Людовик вошел вместе с вассалами в зал под помпезное звучание труб. Алиенора поискала его взглядом, но нигде не заметила ни блестящих светлых волос, ни переливчатого золотистого шелка – никаких признаков, что он тут. Там, где она ожидала его увидеть, стоял лишь оборванный, грязный монах с поникшими плечами. В первую секунду она даже подумала, что это один из помощников Бернара Клервоского, но потом монах поднял голову, взглянул на нее, и она с изумлением поняла, что перед ней ее собственный муж. Боже, боже, что с ним случилось? Он превратился в старика! Собравшись с силами, она присела перед ним, склонив голову. Людовик, шаркая, подошел к ней, поднял и поцеловал в губы. Алиеноре показалось, будто к ней прикоснулась смерть. Липкие руки, зловонное дыхание – от омерзения ее чуть не вырвало. От него несло потом и болезнью. На голове блестела монашеская тонзура, а вокруг выбритой макушки волосы слиплись от грязи, былая серебристость исчезла. Коротко состриженные, они больше не казались светлыми, а скорее седыми.

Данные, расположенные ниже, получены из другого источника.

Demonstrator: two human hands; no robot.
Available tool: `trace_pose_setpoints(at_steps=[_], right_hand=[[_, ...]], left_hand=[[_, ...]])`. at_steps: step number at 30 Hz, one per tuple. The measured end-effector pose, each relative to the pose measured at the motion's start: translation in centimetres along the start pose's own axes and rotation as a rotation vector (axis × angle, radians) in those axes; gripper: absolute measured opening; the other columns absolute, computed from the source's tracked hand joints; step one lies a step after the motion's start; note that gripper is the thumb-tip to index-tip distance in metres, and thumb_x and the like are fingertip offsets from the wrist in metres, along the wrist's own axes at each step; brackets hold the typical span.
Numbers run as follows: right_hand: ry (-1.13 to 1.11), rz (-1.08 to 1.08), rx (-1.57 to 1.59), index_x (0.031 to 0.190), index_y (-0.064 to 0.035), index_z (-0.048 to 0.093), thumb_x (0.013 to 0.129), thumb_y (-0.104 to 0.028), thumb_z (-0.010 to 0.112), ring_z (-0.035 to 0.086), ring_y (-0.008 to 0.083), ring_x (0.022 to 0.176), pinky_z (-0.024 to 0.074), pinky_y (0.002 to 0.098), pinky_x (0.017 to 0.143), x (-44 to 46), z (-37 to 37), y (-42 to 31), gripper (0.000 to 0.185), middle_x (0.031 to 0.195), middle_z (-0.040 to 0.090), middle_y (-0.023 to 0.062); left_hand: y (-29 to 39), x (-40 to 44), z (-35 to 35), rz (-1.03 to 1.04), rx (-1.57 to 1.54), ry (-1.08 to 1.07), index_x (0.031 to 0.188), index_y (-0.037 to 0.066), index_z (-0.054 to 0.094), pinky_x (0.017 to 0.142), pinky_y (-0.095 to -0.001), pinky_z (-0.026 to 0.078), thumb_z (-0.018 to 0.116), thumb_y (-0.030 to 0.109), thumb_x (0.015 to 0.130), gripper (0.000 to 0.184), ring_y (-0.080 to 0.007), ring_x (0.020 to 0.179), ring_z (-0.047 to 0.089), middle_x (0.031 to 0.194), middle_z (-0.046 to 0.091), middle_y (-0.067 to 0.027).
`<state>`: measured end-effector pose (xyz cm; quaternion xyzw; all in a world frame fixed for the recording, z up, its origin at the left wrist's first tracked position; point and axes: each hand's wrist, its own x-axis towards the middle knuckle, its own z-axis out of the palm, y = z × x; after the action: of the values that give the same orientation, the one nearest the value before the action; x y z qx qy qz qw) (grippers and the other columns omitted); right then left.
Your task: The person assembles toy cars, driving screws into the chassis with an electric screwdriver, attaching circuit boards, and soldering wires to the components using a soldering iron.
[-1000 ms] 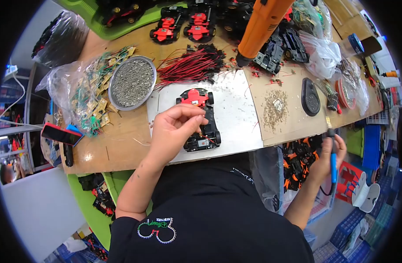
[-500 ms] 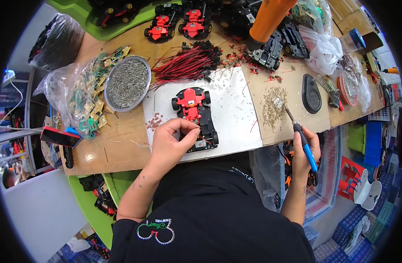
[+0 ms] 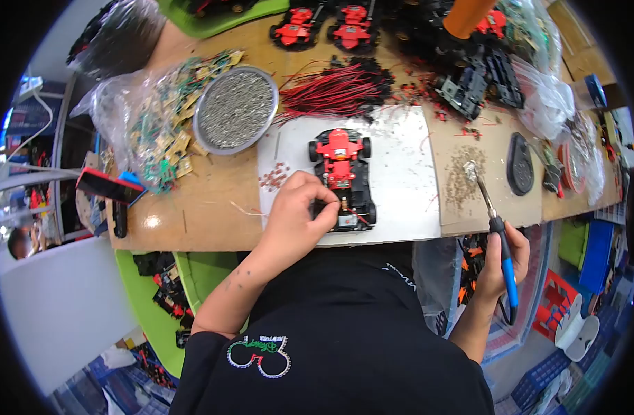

Алиенора сознавала, что на них смотрят все придворные и слуги. Поймав взгляд Робера де Дрё, который едва заметно покачал головой, она пришла в себя и дотронулась до рукава Людовика. Ей даже удалось не поморщиться, когда на ее руку перепрыгнула блоха.
– Сир, – произнесла королева, – я вижу, вы устали. Не хотите ли пройти в свои покои и позволить мне поухаживать за вами?
Людовик помедлил с ответом, но потом разрешил увести себя из зала. Добравшись на заплетающихся ногах до своей комнаты в Большой башне, он посмотрел на разложенное угощение, и у него дернулся кадык. Едва взглянув на ванну и дымящиеся котлы с горячей водой, он покачал головой.
– Если я поем, то меня вырвет, – сказал он, – а в каком состоянии пребывает мое тело, не имеет значения.
– Это не так! Ты должен поесть после дороги и вымыться для легкости и покоя.
– Ничего я не должен. – Людовик опустился на стул и закрыл лицо руками.
Алиенора встала на колени, чтобы снять с него сапоги, и отпрянула, почувствовав зловоние от его ног. Омерзительно до невероятности: грязь между пальцами, слезающая кожа. Отросшие ногти с черной каймой. Ее снова чуть не вывернуло. Краем глаза она заметила, что Рауль де Вермандуа и Робер де Дрё переглянулись.